Chicken liver pâté
Serve with fresh bread and a salad.
RECIPE REUBEN RIFFEL PICTURES RUVAN BOSHOFF
- 150 ml port
- 120 ml Madeira (or any red dessert wine, like jerepigo)
- 1 large shallot or onion
- 1 large clove of garlic, finely chopped
- 1 1/2 teaspoon chopped fresh thyme leaves
- 500 g organic chicken livers, trimmed and coarsely chopped
- 250 g unsalted butter, melted and cooled
- 2 eggs
- 1 1/2 teaspoons sea salt
- black pepper
- fresh bread or Melba toast and cherries, optional, to serve
- Sweet and spicy. Place fortified wines, shallot, garlic and thyme in a small saucepan and simmer over medium heat for 5 minutes or until reduced to 1/4 cup. Leave to cool.
- Mix and mash. Place chicken livers in a small non-stick frying pan and stir over medium heat until the livers just start to change colour. Transfer them to a food processor. Add the port mixture, melted cooled butter, eggs and salt. Season to taste with freshly ground black pepper and process until the mixture is smooth.

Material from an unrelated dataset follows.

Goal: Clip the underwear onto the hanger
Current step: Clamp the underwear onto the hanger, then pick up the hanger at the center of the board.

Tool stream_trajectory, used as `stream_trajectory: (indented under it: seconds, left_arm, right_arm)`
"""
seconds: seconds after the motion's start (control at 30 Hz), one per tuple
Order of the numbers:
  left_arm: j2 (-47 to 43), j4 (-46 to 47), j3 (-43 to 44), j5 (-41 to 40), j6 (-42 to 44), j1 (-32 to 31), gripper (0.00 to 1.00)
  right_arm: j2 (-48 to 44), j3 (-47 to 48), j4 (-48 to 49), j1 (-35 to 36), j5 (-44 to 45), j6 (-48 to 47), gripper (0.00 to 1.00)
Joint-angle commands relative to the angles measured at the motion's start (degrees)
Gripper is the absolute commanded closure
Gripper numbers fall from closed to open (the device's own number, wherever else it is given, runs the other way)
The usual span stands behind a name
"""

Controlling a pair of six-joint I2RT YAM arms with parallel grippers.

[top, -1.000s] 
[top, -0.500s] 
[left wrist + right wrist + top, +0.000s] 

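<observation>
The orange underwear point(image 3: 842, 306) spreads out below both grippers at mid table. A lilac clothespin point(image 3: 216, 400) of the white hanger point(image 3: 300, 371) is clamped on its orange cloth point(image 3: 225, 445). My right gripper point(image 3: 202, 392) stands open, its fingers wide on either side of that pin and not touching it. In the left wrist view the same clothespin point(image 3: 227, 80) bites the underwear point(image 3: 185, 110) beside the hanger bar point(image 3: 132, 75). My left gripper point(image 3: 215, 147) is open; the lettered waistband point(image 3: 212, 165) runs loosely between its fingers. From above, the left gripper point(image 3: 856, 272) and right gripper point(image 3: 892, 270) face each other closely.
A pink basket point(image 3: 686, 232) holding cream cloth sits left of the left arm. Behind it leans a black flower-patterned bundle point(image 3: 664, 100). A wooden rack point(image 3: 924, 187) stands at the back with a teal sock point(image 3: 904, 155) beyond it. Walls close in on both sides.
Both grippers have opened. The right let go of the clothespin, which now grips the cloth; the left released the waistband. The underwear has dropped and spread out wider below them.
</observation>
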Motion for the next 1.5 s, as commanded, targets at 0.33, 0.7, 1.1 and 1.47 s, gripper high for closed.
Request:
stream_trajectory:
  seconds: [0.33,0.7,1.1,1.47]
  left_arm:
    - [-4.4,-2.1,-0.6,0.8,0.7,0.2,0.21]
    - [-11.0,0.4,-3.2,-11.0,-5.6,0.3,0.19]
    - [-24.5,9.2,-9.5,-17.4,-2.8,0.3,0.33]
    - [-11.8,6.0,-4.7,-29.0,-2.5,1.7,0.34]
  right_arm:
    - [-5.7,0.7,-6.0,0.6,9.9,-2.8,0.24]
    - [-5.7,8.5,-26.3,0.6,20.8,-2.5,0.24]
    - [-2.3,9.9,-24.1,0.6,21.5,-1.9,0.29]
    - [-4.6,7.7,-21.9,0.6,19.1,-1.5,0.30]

Using a spatula, push the mixture through a fine seive placed over a bowl.
- In a hot tub. Grease a 1-l capacity terrine and line the base with baking paper. Wrap the outside of the terrine in foil to prevent any water seeping in. Pour the chicken liver mixture into the prepared terrine and place it in a deep roasting pan. Pour in enough boiling water to come one-third of the way up the side of the terrine. Bake the mixture at 150 ºC for 45 minutes, or until it’s just set.
- Cool it. Remove the terrine from its water bath and leave it to cool to room temperature. Then cover with plastic wrap and refrigerate overnight or until chilled and firm.
- Turn it out. To unmould the pâté , invert the terrine onto a platter and rub a hot cloth over the outside to help release it. Using a hot, dry knife, cut into slices and serve with bread or Melba toast and cherries.